David J. (Dave) Bilinsky is the Society's new Practice Management Advisor. His focus is to develop educational programs and materials to increase lawyers' efficiency, effectiveness and personal satisfaction in the practice of law with a special emphasis on technology.


His preferred way to be reached is by email to: dbilinsky@lsbc.org (no telephone tag). Alternatively, you can call him at the Law Society office at (604) 605-5331 or toll-free in B.C. 1-800-903-5300, or address mail to the Law Society office.

What’s goin on?
What’s goin on?
I don’t know what, they want from me
It’s like the more money we come across
The more problems we see

Words and music: The Notorious B.I.G. feat.

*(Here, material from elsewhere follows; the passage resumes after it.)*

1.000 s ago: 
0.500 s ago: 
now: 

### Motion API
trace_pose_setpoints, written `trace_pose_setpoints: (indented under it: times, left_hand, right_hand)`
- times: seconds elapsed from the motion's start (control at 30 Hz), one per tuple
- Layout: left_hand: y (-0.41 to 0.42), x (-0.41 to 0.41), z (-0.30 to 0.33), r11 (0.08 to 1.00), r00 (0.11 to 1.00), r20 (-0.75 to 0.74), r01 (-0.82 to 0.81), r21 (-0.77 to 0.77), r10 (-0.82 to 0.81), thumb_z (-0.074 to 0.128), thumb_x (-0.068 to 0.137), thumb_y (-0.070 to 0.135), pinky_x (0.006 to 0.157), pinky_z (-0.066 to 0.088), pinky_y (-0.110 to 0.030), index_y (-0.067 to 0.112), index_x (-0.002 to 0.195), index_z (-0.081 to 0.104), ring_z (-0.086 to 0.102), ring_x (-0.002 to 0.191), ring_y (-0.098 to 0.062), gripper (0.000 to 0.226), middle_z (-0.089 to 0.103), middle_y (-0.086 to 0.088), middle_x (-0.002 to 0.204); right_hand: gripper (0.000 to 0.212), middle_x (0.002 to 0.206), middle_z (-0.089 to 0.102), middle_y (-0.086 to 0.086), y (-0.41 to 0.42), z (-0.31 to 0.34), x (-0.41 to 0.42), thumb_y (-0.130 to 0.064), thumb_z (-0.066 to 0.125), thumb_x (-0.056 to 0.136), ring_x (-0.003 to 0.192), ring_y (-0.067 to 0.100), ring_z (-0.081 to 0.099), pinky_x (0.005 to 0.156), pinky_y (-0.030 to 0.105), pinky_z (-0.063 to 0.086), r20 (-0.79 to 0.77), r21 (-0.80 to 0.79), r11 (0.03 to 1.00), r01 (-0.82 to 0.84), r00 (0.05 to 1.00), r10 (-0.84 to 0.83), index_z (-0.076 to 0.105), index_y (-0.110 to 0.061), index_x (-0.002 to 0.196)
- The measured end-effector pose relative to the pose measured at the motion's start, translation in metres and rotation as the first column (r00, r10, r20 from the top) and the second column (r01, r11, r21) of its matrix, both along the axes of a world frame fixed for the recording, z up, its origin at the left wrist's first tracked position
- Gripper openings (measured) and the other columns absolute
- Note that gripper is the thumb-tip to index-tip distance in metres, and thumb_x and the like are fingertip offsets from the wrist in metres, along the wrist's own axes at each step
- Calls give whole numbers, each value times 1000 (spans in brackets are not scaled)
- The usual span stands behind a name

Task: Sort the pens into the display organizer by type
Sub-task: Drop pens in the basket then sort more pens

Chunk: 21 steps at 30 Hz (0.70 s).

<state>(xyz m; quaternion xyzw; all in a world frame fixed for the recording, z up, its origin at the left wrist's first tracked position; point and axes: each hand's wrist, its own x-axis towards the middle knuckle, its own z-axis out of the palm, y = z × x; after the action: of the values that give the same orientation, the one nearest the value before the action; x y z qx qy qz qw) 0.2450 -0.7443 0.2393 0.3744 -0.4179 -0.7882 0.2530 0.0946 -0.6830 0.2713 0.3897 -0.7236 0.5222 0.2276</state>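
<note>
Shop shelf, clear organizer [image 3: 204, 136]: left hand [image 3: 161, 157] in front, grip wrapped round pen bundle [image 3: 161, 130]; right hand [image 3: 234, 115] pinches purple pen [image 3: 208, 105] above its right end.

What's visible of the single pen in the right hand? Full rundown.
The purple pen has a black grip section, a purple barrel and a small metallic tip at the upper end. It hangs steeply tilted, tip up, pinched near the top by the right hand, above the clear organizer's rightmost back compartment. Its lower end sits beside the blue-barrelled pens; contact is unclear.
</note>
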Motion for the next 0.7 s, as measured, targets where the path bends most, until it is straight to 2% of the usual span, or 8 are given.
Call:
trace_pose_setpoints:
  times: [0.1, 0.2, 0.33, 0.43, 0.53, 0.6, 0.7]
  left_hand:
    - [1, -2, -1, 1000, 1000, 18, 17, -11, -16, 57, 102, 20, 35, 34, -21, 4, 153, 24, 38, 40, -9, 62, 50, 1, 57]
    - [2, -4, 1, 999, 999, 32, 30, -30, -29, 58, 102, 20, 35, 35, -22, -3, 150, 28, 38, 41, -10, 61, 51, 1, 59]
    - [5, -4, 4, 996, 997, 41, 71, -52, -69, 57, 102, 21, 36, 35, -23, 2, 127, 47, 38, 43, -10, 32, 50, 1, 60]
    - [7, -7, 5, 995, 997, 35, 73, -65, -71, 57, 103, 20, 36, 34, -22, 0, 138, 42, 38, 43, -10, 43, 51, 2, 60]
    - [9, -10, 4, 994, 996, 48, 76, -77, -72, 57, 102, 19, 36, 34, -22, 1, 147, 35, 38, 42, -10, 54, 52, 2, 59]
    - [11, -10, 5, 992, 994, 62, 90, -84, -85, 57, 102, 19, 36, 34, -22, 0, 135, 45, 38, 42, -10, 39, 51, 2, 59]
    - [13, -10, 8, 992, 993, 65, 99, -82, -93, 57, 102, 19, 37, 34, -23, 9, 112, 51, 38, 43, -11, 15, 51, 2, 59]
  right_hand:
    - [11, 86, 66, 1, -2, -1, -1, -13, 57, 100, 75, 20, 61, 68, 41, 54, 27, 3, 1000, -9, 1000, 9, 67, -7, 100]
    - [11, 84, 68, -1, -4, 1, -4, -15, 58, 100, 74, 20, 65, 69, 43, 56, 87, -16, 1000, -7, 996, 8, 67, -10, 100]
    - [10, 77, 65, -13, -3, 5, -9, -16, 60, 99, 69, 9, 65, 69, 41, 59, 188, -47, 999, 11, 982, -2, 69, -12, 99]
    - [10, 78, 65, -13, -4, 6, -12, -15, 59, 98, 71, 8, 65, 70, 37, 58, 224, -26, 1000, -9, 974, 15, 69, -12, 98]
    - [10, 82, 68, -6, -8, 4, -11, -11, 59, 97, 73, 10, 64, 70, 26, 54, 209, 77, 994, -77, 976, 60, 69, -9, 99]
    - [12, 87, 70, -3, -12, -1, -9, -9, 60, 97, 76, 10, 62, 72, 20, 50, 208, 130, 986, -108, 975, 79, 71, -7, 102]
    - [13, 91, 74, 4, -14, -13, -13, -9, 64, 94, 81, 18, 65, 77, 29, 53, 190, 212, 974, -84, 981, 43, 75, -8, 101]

Mase & Puff Daddy.

You come into the office with a smile. Another bright day! You scan your mail. You notice a letter from the British Columbia Consumer Taxation Branch. Hmmm … what’s this about? You read the letter:

Dear Sir/Madam:

I have been advised that Mr. I.B. Gone is no longer a partner.

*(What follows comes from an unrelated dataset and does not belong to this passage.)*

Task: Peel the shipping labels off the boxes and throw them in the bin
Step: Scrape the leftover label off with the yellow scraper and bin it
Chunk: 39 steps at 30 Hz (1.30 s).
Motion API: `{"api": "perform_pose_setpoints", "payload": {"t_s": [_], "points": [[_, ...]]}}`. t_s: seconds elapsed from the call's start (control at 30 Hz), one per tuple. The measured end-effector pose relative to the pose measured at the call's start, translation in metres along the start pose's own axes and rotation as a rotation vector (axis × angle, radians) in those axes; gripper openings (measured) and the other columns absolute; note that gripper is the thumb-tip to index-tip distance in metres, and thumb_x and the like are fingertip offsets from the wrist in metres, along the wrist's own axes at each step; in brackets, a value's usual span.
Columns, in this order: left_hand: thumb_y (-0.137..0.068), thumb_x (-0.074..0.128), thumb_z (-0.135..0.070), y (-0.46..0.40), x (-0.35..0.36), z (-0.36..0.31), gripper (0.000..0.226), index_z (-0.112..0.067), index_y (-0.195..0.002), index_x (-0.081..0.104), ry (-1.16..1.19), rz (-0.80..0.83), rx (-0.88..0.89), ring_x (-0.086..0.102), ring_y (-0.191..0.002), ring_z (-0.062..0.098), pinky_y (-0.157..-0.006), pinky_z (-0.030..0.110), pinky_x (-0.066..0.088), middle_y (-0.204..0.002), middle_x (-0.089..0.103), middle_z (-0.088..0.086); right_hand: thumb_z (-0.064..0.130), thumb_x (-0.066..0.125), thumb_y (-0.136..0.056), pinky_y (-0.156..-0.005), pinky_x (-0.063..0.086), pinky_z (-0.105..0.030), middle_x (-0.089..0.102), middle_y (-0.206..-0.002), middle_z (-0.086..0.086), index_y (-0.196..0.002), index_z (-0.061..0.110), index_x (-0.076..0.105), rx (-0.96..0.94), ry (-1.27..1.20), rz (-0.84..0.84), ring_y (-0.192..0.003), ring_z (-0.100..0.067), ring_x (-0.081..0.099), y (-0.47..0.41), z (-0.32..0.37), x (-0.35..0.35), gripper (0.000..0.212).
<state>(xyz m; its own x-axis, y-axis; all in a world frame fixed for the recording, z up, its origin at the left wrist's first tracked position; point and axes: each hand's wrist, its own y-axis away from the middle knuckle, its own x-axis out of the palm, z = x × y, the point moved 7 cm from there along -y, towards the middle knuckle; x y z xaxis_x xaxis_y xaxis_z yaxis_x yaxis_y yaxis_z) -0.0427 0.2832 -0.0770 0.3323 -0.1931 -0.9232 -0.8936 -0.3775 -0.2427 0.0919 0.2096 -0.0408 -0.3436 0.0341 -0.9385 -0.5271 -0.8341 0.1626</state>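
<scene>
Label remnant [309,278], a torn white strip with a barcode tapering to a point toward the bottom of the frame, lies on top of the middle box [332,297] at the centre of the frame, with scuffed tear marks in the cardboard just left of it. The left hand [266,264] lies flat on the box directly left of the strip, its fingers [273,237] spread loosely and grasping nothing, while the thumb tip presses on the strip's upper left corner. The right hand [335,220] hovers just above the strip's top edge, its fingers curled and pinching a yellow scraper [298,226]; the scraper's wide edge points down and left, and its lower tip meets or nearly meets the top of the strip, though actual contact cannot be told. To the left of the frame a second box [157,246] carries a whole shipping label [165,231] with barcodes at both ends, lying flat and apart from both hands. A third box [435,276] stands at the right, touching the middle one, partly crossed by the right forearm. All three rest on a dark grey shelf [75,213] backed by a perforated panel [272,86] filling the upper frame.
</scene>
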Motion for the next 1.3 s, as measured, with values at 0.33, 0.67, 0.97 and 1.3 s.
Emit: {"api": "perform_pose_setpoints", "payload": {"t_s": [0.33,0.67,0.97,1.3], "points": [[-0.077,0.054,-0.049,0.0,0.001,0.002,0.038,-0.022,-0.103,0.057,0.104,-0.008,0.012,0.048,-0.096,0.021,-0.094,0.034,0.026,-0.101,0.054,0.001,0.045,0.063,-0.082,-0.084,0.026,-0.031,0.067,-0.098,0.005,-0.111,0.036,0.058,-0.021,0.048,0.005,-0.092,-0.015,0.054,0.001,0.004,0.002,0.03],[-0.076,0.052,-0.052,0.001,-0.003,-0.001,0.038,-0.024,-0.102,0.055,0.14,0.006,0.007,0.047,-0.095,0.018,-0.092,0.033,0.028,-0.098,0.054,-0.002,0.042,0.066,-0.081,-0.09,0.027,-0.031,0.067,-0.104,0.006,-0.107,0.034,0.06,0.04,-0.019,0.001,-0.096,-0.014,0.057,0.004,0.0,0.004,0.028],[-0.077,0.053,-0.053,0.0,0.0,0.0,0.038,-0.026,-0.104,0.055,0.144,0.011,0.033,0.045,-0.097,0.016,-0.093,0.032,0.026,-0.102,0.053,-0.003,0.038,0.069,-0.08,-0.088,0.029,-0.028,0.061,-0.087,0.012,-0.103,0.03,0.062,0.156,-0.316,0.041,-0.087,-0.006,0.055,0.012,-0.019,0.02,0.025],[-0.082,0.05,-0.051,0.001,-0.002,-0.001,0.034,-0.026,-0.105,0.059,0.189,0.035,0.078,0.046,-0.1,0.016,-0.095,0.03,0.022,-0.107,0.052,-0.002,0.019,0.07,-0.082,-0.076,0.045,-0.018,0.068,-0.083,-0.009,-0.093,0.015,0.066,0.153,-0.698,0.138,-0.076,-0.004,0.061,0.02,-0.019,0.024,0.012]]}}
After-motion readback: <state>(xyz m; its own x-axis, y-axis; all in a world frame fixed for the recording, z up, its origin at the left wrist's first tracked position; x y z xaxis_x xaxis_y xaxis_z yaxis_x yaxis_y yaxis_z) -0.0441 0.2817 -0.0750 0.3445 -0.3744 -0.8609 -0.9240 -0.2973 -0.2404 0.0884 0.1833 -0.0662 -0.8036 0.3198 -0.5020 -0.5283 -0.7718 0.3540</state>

When furniture, machinery, equipment and fixtures are acquired through a change in partnership, the assets (excluding goods for resale) are subject to 7 per cent social service tax. Since this tax is due at the time of purchase, interest may be charged at the current rate.

Please complete and return the enclosed form within 30 days along with your tax remittance AND a copy of your partnership agreement or other relevant documentation.

If you have any questions, please contact me at ...

Yours truly,


Ms. Pay It & Weep
Close of Business
CONSUMER TAXATION BRANCH

You blanche when remembering the departure of your ex-partner, Mr. Gone, two years ago and the changes in partnership that have happened since then. The joy of the day seeps away as you dial the telephone number of your accountant …

Far-fetched? Hardly. The Consumer Taxation Branch has taken the position that the arrival or departure of a partner involves a transfer of an interest in the tangible personal property of the partnership and is subject to PST. The Branch has started sending letters similar to the above to firms across B.C.

To visit the legal arguments involved, we have FOR the government: the cases of Seven Mile Dam Contractors v. The Queen (1980) 116 DLR (3rd) 398 (BCCA), Boyd v. Attorney-General for British Columbia (1917) 54 S.C.R. 532 and see Lindley and Banks on Partnership, 1995 p. 532 et seq. These authorities support the principle that each partner has a direct interest in all partnership property.

AGAINST the government we have: Geffen v. Lavin [1921] 1 WWR 965 (SCC) and Barker v. Belzberg [1952] 3 DLR 141 (Alta S.C.). In Geffen the Supreme Court of Canada decided that a partnership interest is a chose in action and not a direct interest in the partnership property.

There may have to be a test case to determine the conflict between these two opposing points of view. Moreover, this case may be fought by another professional partnership, since lawyers would appear not to be the only group affected by this approach taken by the B.C. government. In the meantime, what can be done from a practice management standpoint? Let us visit the alternatives:

The fundamental goal is to avoid the ownership of tangible personal property (TPP) by a partnership of individuals.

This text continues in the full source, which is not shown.